5 Persistence of laminar flow regime with surface-embedded grooves

To study flow stabilization by surface-embedded grooves, the structured wall was designed following the strategy outlined in § 2. By systematic modifications of the surface geometry, an attempt was made to modulate turbulence towards the statistically axisymmetric state and in this way achieve persistence of laminar flow. For the same conditions, flow in a flat channel experiences turbulence almost instantly, as demonstrated in figure 7(a). The outstanding task, therefore, is to design the surface morphology so as to permit flow development without turbulence.

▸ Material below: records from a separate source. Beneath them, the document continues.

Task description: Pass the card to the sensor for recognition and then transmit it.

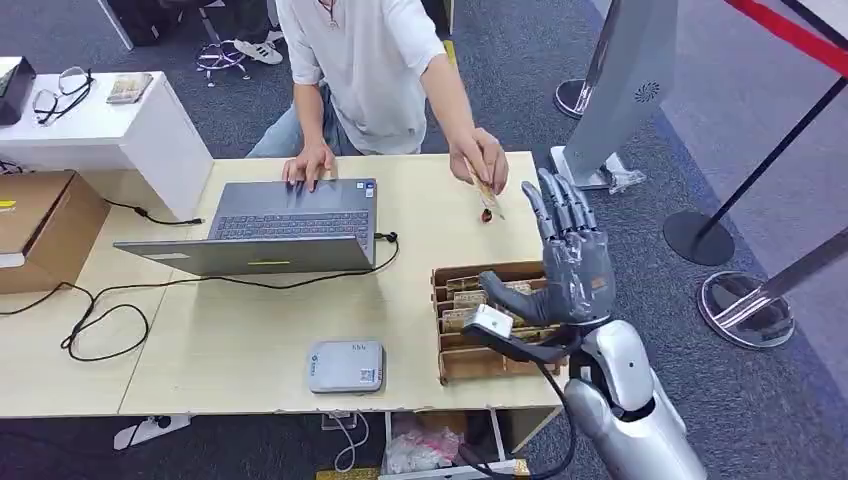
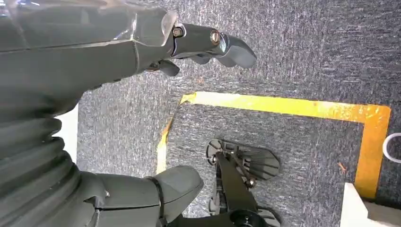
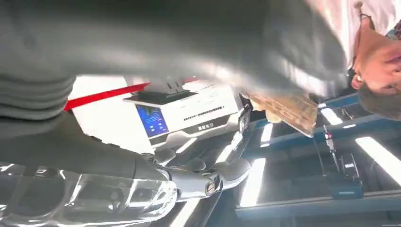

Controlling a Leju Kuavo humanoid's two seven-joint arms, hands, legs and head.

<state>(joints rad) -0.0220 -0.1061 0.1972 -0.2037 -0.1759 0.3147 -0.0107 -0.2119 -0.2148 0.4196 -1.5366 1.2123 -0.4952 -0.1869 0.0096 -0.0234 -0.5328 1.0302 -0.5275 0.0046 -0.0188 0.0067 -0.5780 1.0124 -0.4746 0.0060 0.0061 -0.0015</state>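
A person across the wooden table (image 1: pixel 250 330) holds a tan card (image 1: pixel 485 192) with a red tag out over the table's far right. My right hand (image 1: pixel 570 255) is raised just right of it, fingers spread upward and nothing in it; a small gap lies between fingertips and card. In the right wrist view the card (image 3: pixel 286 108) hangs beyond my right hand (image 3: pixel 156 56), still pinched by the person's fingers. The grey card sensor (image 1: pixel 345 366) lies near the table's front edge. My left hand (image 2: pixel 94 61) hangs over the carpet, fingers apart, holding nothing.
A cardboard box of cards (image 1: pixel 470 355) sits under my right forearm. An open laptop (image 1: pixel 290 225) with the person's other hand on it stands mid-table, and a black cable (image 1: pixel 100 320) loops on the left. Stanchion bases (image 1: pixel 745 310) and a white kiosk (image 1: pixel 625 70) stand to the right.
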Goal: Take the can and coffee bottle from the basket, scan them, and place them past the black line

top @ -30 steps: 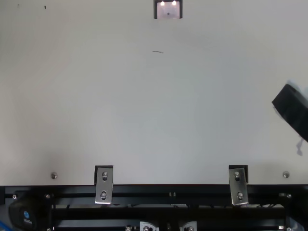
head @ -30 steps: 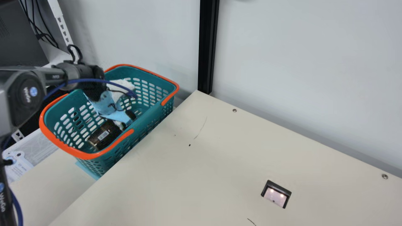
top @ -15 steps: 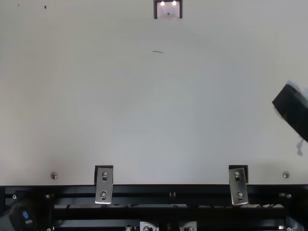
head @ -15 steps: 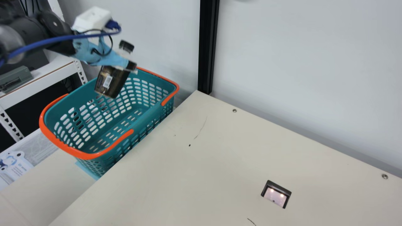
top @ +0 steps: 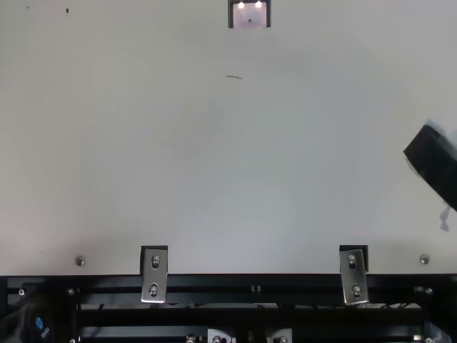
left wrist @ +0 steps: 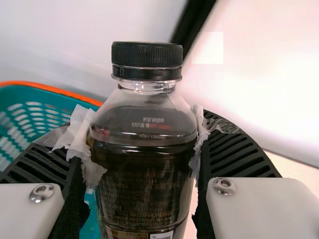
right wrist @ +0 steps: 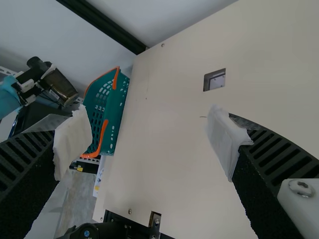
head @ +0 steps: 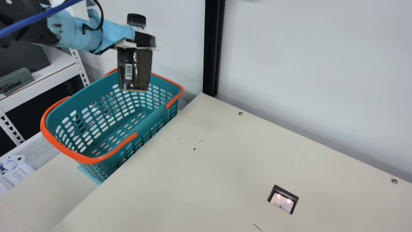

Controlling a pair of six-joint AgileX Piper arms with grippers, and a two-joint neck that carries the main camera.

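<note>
My left gripper point(head: 136, 40) holds the dark coffee bottle point(head: 134, 69) upright above the teal basket, its barcode label facing the main camera. In the left wrist view the left gripper point(left wrist: 144, 144) is shut on the bottle point(left wrist: 144, 184), one ribbed finger on each side just below the shoulder. The basket point(head: 87, 159) has an orange rim, and its visible inside holds nothing. At the top view's right edge is part of my right gripper point(top: 435, 161); in the right wrist view the right gripper point(right wrist: 149, 139) stands open with nothing between its fingers. I see no can.
A scanner window point(head: 282, 200) with lit spots is set into the cream table point(head: 193, 180). Behind the table stand a pale wall and a black post point(head: 213, 48). A white shelf point(head: 42, 80) is behind the basket at the left. Metal brackets point(top: 154, 275) sit on the table's near edge.
The left gripper has lifted the coffee bottle out of the basket and carried it up and rightward, turning it from tilted to upright. The right gripper has kept still.
</note>
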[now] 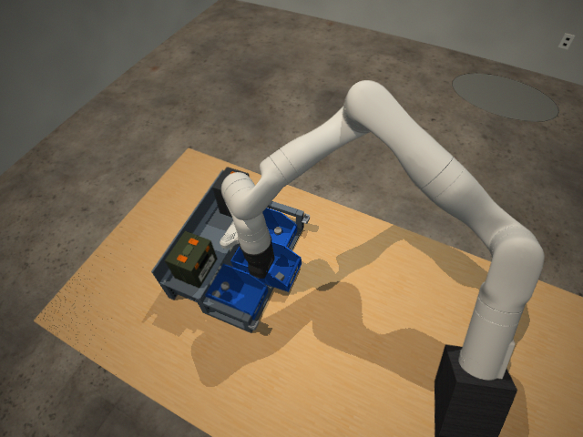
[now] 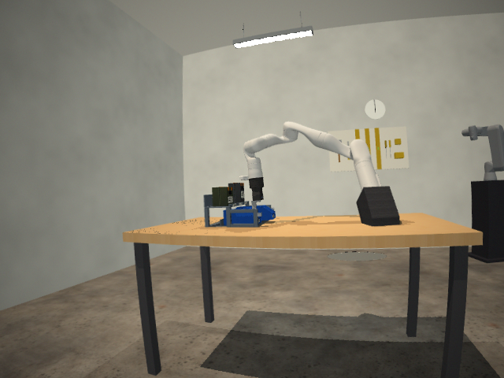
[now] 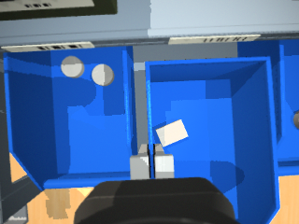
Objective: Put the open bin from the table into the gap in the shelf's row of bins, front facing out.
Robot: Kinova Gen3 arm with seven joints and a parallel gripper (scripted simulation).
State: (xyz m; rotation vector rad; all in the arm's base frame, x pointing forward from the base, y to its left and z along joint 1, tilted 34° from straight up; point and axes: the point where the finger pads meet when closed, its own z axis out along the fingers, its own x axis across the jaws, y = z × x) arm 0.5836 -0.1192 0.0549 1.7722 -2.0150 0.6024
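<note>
The blue open bin [image 3: 210, 131] sits in the gap of the shelf row, between two other blue bins, with a pale flat part [image 3: 172, 132] lying on its floor. My gripper [image 3: 151, 155] is shut on the bin's left side wall, near its open front. In the top view the bin [image 1: 275, 263] sticks out a little past the neighbouring bins at the shelf front, and the gripper [image 1: 258, 269] comes down on it from above. In the exterior view the bin [image 2: 260, 213] juts out of the shelf frame.
The grey shelf stands on the wooden table. The left bin [image 3: 70, 117] holds two round grey parts, and a right bin [image 3: 290, 117] shows at the edge. A dark green box [image 1: 190, 258] and a black box [image 2: 235, 193] sit on the upper board.
</note>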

Ten simulation runs were made to investigate the influence of the grooved surface morphology on viscous drag reduction following the strategy outlined in § 2 and figure 3. Simulations were performed for the Reynolds number $Re_{m}=U_{B}H/\unicode[STIX]{x1D708}=5\times 10^{3}$ . Only a limited sample of the results is presented to demonstrate the essential physical insights and provide support for theoretical considerations. No account of surface geometry optimization is included and will be the subject of further research efforts (for details see Krieger 2015).

5.1 Surface geometry

The initial surface geometry consisted of square grooves, matching sublayer dimensions as sketched in figure 2. Grooves were arranged periodically in the spanwise direction and oriented parallel to the mean flow. The period between neighbouring grooves was fixed at 3–4 groove depths under the assumption that such periodicity would promote the development of low-speed streaks in the interspacing region between the grooves under the influence of axisymmetry dictated by the groove side walls. A highly elongated and anisotropic streak pattern that preserves axisymmetry with a corkscrew type of invariance ( $\text{III}_{a}>0$ ) was found (see, for example, Hinze 1975) to form the essential mechanism observed during forward and reverse transitions (Jovanović & Nishi 2016). Following deductions resulting from qualitative analysis of (1.3), it is expected that periodically induced streaks would be beneficial for stabilizing laminar flow development.

Close examination of the flow behaviour over the square grooves shown in figure 2 reveals that it is not the optimum choice for achieving axisymmetry in the velocity fluctuations near the wall. Such a geometry enforces axisymmetry only along groove bisectors starting from corners at the groove bottom up to the groove centre (Daschiel et al. 2014). This situation is not satisfactory and demands further improvements in order to extend axisymmetry more widely. To overcome this shortcoming, the groove geometry was redesigned following experimental results for turbulent flow through a triangular duct with a small apex angle reported by Eckert & Irvine (1956). They showed the occurrence of flow laminarization in the region around the sharp corner of the duct. This evidence suggests that profiling groove side walls intercept at a sharp angle at the groove bottom. Figure 13 shows the geometry that produced clear evidence for suppression of transition onset and persistence of the laminar regime over more than 10 turnover time scales of turbulence (as demonstrated in figure 18). The modified wall geometry increased the cross-sectional area of the channel shown in figure 14 only marginally (0.33 %).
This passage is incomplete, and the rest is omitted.